Since it is separable valued: $$\varphi\in\mathcal{C}(\mathbb{R},E):\quad\mathbb{R}\text{ separable}\implies (\alpha\varphi)(\mathbb{R})\text{ separable}$$ and weakly measurable: $$l\in E':\quad(\alpha\varphi)\text{ continuous}\implies l\circ(\alpha\varphi)\text{ measurable}$$ so by Pettis' criterion strongly measurable: $$\varphi\text{ Bochner measurable}$$

Also it is absolutely integrable: $$\int\|\varphi(s)\|\alpha(s)\mathrm{d}s=\frac{1}{\lambda}\|\varphi\|<\infty$$

So the Bochner integral exists!

Improper Bochner

This one coincides with the former by dominated convergence.

Improper Riemann

Especially, it is bounded: $$\lambda(A)<\infty:\quad\|\alpha\varphi\|_A\leq1\|\varphi\|<\infty$$ so for subspaces of finite measure: $$\lambda(A)<\infty:\quad\alpha\varphi\in\mathcal{L}_\mathfrak{R}(A)\cap\mathcal{L}_\mathfrak{B}(A)$$ But the real line is $\sigma$-finite so one has: $$\int_A\alpha(s)\varphi(s)\mathrm{d}s\to\int_0^\infty\alpha(s)\varphi(s)\mathrm{d}s$$

So the improper Riemann integral exists and agrees with others!

Induced Bochner

Consider the induced Borel measure: $$\mu(A):=\int_A\alpha(s)\mathrm{d}s:\quad\mu(\mathbb{R})=\frac{1}{\lambda}<\infty$$

Then one has absolute integrability as: $$\int\|\varphi(s)\|\mathrm{d}\mu(s)=\int\|\varphi(s)\|\alpha(s)\mathrm{d}s<\infty$$ and again measurability by continuity.

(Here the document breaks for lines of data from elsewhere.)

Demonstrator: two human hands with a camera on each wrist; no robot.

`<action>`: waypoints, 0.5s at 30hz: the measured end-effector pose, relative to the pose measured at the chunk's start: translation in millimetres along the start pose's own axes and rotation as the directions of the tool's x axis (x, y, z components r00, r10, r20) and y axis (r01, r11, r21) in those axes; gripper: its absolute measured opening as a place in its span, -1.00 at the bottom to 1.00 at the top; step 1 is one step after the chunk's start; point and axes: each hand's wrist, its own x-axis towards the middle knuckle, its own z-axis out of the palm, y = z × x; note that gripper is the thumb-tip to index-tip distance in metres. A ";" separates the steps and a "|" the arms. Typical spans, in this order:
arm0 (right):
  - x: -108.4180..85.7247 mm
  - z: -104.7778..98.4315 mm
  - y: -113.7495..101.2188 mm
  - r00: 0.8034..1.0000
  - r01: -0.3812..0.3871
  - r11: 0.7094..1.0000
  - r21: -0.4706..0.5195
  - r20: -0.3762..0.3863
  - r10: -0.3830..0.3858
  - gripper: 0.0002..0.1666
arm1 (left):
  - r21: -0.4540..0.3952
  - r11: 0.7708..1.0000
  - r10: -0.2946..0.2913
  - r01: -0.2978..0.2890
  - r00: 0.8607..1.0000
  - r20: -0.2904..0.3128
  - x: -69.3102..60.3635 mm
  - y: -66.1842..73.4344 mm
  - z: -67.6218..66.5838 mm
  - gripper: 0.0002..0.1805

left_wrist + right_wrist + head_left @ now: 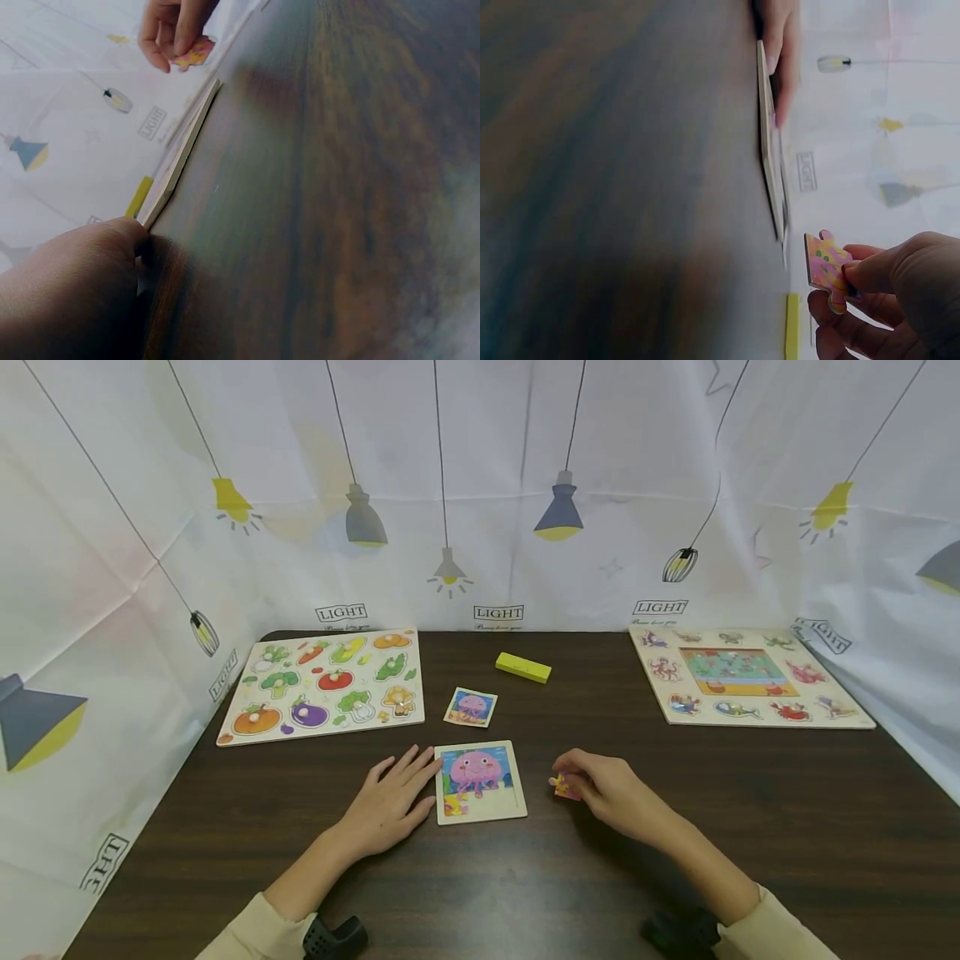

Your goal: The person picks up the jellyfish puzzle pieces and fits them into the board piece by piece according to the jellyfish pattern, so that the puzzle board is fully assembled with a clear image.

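Note:
A square wooden jigsaw tray (489,811) with a pink jellyfish picture lies in the middle of the table. Pieces fill its upper part and lower left corner; bare wood shows at the lower right. My left hand (390,806) rests at the tray's left edge, fingers spread and straight. To the right of the tray, my right hand (611,789) pinches a jigsaw piece (829,270) between thumb and fingers. That piece is pink and yellow with knobs, held up off the table. Behind the tray lies a small jellyfish picture card (471,707).
A yellow block (523,667) lies behind the card. At the back left is a vegetable peg board (345,685), and at the back right a sea-animal board (750,714). A white curtain (480,468) printed with lamps hangs behind the dark table (465,893).

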 end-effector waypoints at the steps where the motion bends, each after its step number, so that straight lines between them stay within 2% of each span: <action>1: 3.3 1.2 -1.5 1.000 0.008 1.000 0.005 0.007 -0.008 -0.82 | 0.001 1.000 -0.004 0.004 1.000 0.004 0.0 -0.4 0.1 -0.41; 7: 19.2 11.2 -10.3 0.998 0.059 0.998 0.026 0.031 -0.059 -0.82 | -0.001 1.000 -0.015 0.015 1.000 0.010 -0.2 -0.8 0.2 -0.41; 15: 33.3 25.9 -20.5 0.994 0.106 0.994 -0.027 0.015 -0.105 -0.84 | 0.003 1.000 0.002 -0.002 1.000 -0.012 0.1 -1.0 -0.5 -0.42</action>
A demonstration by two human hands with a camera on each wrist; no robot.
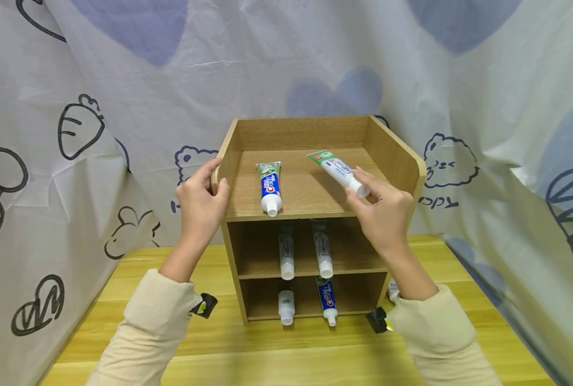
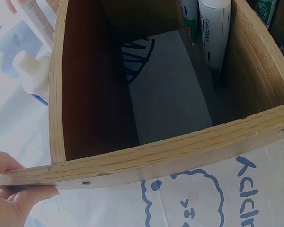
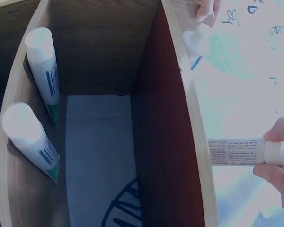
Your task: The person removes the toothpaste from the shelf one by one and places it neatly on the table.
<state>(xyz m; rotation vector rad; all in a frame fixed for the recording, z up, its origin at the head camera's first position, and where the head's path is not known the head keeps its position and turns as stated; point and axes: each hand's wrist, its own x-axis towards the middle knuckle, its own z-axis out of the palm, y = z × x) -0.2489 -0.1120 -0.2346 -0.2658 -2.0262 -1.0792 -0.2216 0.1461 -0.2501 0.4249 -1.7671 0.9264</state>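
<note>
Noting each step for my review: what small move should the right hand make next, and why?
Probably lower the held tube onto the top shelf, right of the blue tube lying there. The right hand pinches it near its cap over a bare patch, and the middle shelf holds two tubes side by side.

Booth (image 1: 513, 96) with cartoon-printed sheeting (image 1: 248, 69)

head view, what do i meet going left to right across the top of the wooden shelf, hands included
left hand → blue-and-white toothpaste tube → white-and-green toothpaste tube → right hand holding it
</note>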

So it is Bochner integrable.

As the function is measurable and bounded one can construct: $$\|\sigma_n\|_\infty\leq\|\varphi\|_\infty+1:\quad\sigma_n\to\varphi$$ Thus one obtains by dominated convergence: $$\int\varphi(s)\mathrm{d}\mu(s)\leftarrow\int\sigma_n(s)\mathrm{d}\mu(s)=\int\sigma_n(s)\alpha(s)\mathrm{d}s\to\int\varphi(s)\alpha(s)\mathrm{d}s$$

So the induced Bochner integral exists and agrees with others!

Induced Riemann

One last time by boundedness: $$\|\varphi\|_\infty<\infty:\quad\varphi\in\mathcal{L}_\mathfrak{R}(\mu)\cap\mathcal{L}_\mathfrak{B}(\mu)$$

So the induced Riemann integral exists and agrees with others!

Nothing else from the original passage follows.